> [DATA BELOW]
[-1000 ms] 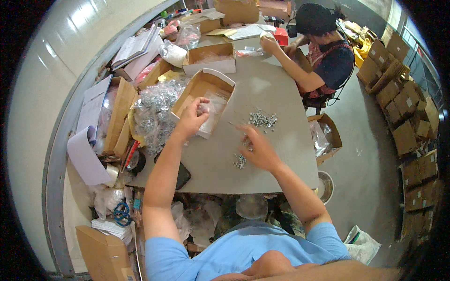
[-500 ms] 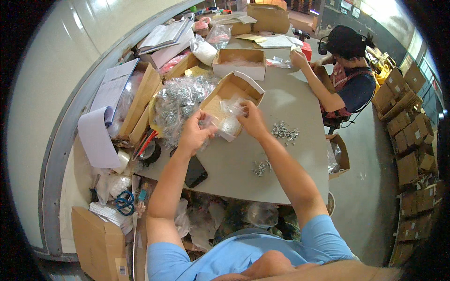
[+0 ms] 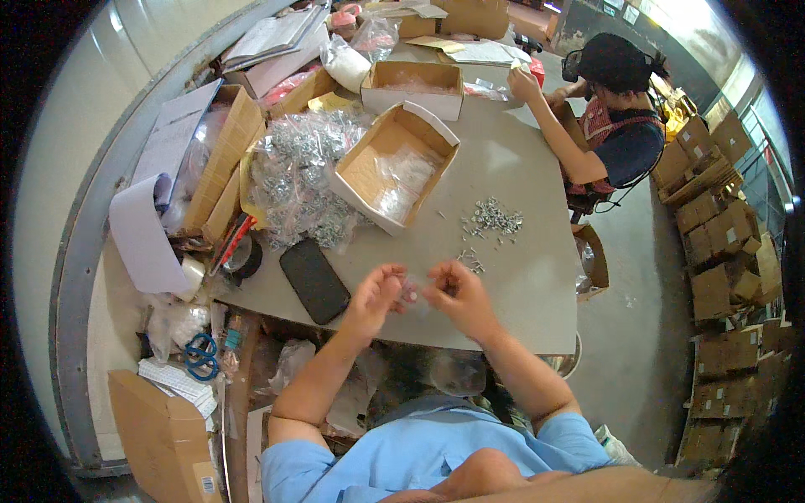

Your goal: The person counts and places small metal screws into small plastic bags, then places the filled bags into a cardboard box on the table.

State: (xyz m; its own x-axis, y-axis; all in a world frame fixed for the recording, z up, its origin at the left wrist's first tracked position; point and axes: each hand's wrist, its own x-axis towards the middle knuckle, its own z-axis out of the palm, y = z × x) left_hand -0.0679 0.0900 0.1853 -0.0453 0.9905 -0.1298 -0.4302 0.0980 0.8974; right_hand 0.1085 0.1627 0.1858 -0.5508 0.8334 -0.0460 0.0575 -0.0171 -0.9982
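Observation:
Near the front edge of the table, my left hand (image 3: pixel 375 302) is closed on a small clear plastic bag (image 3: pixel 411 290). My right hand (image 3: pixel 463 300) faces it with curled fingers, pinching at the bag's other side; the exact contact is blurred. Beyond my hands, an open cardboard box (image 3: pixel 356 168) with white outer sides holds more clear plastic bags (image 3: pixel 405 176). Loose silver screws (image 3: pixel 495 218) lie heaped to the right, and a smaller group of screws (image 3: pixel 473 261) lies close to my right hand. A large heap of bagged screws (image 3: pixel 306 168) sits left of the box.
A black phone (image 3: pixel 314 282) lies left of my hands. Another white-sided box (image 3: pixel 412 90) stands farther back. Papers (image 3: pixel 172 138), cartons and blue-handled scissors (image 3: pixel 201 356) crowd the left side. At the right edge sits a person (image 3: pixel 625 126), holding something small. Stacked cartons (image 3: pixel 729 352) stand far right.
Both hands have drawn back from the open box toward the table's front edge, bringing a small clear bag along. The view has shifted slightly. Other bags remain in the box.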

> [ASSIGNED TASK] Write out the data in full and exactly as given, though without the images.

> [SOLUTION]
[-1000 ms] 
[-500 ms] 
[+0 ms] 

Your goal: The person counts and places small metal screws into small plastic bags, then places the filled bags into a cardboard box on the table.

State: (xyz m; its own x-axis, y-axis; all in a world frame fixed for the recording, z up, its origin at the left wrist's first tracked position; point and axes: each hand's wrist, its own x-axis towards the middle knuckle, its own z-axis out of the palm, y = z × x) left_hand -0.0679 0.0900 0.1853 -0.0453 0.9905 -0.1298 -0.4302 0.0980 0.8974; right_hand 0.1085 0.1627 0.1858 -0.5508 0.8334 -0.0460 0.0575 -0.0171 -0.9982
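Observation:
Near the front edge of the table, my left hand (image 3: pixel 375 302) is closed on a small clear plastic bag (image 3: pixel 411 290). My right hand (image 3: pixel 463 300) faces it with curled fingers, pinching at the bag's other side; the exact contact is blurred. Beyond my hands, an open cardboard box (image 3: pixel 356 168) with white outer sides holds more clear plastic bags (image 3: pixel 405 176). Loose silver screws (image 3: pixel 495 218) lie heaped to the right, and a smaller group of screws (image 3: pixel 473 261) lies close to my right hand. A large heap of bagged screws (image 3: pixel 306 168) sits left of the box.
A black phone (image 3: pixel 314 282) lies left of my hands. Another white-sided box (image 3: pixel 412 90) stands farther back. Papers (image 3: pixel 172 138), cartons and blue-handled scissors (image 3: pixel 201 356) crowd the left side. At the right edge sits a person (image 3: pixel 625 126), holding something small. Stacked cartons (image 3: pixel 729 352) stand far right.
Both hands have drawn back from the open box toward the table's front edge, bringing a small clear bag along. The view has shifted slightly. Other bags remain in the box.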

The exercise has been fully completed.